Wednesday, August 08, 2007

Sins? We forgive 'em

Life can really get you down, can't it. We try to live the church standards but sometimes Satan just gets a hold on us and he won't seem to let go. Next thing you know you're dialing one of those numbers you see at the back of free newspapers and you're phone bill runs up to $300. You know what I'm talking about. Don't you brother Stevens. Well, just in case some of you were mired in guilt and forgot about which, of the many sins you can be forgiven, here is a list to refresh your memory. Keep in mind, this list is not comprehensive. See, there is hope.

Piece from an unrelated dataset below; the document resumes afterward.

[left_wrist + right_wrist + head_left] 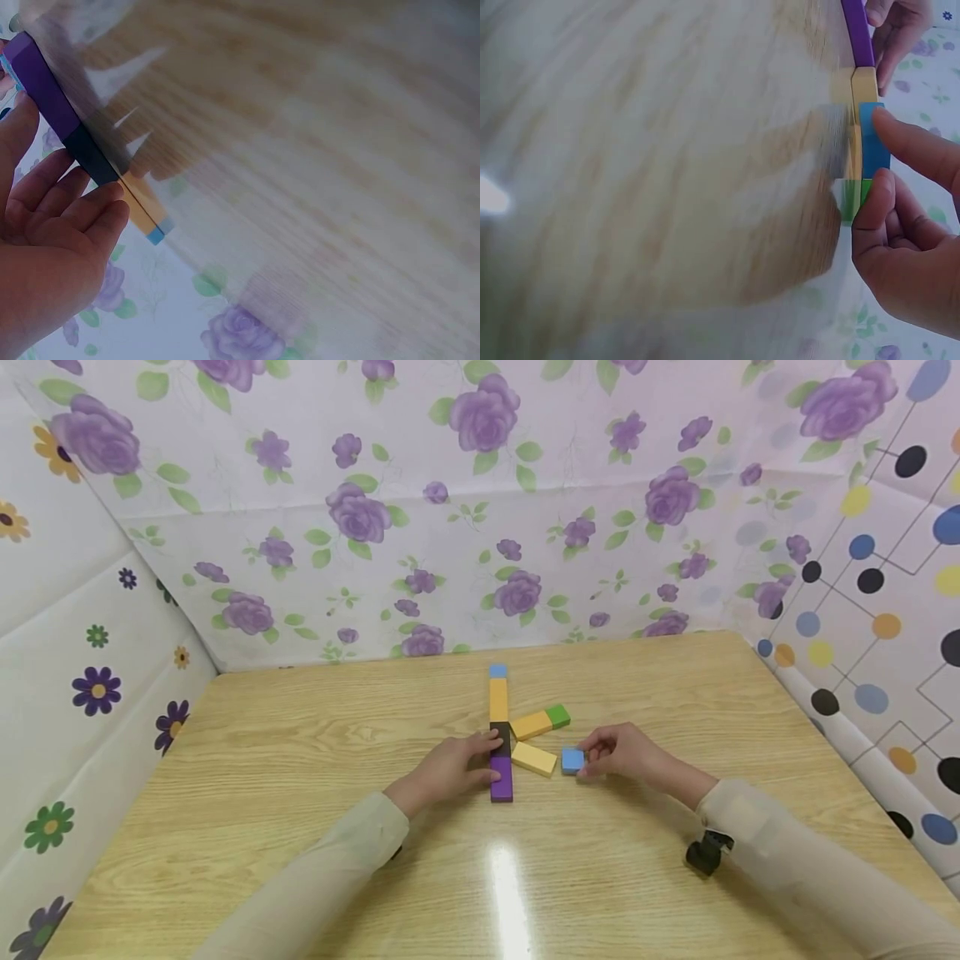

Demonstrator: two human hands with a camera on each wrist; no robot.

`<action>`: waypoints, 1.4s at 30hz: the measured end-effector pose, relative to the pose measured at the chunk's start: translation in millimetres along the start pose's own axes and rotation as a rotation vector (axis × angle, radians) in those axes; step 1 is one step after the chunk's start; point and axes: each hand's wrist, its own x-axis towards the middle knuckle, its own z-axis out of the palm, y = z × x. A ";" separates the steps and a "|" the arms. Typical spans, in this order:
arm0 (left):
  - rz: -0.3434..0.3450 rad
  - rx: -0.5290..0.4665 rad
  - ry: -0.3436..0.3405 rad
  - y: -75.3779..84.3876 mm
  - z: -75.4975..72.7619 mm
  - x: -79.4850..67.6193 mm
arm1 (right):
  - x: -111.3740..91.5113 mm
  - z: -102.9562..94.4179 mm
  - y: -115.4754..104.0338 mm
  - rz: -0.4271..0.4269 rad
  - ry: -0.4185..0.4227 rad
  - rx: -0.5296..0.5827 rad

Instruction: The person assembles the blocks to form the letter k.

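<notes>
A straight row of blocks lies on the table, running away from me: a purple block [502,789], a black block [504,743], an orange block [498,700] and a small blue block [498,671] at the far end. My left hand [447,768] rests against the row's left side, thumb at the purple block and fingertips at the black one. To the right, my right hand [630,753] pinches another blue block [873,142] between thumb and fingers. This block is close to the outer end of a pale yellow block [533,760], which slants out from the row.
Beyond the pale yellow block, an orange block [530,725] with a green block [558,717] at its end angles out from the row. The wooden table [300,718] meets a flowered cloth wall [450,568] at the back. Patterned cloth also hangs at both sides.
</notes>
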 end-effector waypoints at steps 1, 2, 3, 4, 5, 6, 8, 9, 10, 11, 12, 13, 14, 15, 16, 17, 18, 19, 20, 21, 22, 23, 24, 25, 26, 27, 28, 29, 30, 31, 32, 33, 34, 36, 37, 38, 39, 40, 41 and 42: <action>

  • Lusting after Katherine Zeta Jones, Jessica Alba, Jessica Simpson, Penelope Cruz or other popular film and television personalities
  • Backbiting
  • Inviting your friends upstairs when we specifically asked you not to
  • Adultery
  • Destroying other people's property
  • Failing to pay taxes
  • Failing to pay an honest tithe
  • Paying tithing on money you won in a dog fight
  • Laughing really hard and pointing at others that are less fortunate than you, or, laughing at someone that may be wearing pants that are called "high water" pants
  • Cross dressing
  • Pretending to be a real massage therapist
  • Public nudity
  • Private nudity if you aren't married
  • Private nudity if you are married but are nude, privately, in front of someone other than the person to whom you are legally and lawfully married.
  • Suing people for no good reason
  • Dry humping
  • Check bouncing
  • Check humping
  • Dry bouncing
  • Hiding your talents under a bushel


Jeremy said...

are u sure dry humping is a sin? I don't recall this sin listed in Miracle of Forgiveness. Plus, when I was working at JB Big Boy in Rexburg,my boss told me it wasn't wrong, and he lives in Rexburg.

Bro. Burton said...

At the elder's quorum party last month, one of the Elders (who shall remain nameless) was passing out flyers trying to get us all to come to a meeting at his house to show us how we could become financially independent and I declined to take one because I was going to be busy at the cannery that night.

This Elder then proceeded to tell me I was committing a sin of ommission by not taking care of the future financial securtiy of my family. Was Brother Tarpington right in calling me to repentance, or is becoming a Zomba Juice Sales Rep. truly my ticket to the Celestial Kingdom?

Please advise me, oh wise Bishop.

Brother Burton

Anonymous said...

Jeremy is always telling girls at the stake dances that dry humping is ok. Last week he gave Sabrina Duggins a hickie that looks like the Angle Moroni, he also said that was ok becasue it would remind her to read her scriptures.
I think he needs a PPI.
Janelle R

Bishop Higgins said...

I don't know what a hickie is, but anytime you can give something to others, well that's a pretty darn good idea. And when you can give somebody something that looks any one of your popular angels then I think you're on to something.

Bishop Higgins.

Anonymous said...

Bishop Higgins,

Quick question:

Who has the highest salary in the ward? (You know this because of tithing settlement). I'll be very jealous if Brother Peterson makes more money than me.

All the best,

Brother Ryan Sorenson

Bishop Higgins said...

Brother Sorenson,
That's a good question and the answer will surprise you and may even shock you and may even disappoint you and may even anger you, which is too bad to let something like that get your goat. Why do you get angry so easily. I remember a couple years ago when your son left the rake on the lawn and you made him sleep in the garage and told him, maybe that will help you remember where to put rakes. Anyway, to answer your question, it's Gilbert Francine. He gets enormous royalty checks from when he was on that TV show in the 50's called "The Palm Aide Variety Hour". Lunch boxes, puzzles and a number of different toys from that era are now being made popular from people in large cities with nothing else to spend their money on, other than worldly possessions and designer clothes for their poodles. If you ask me, it's grotesque.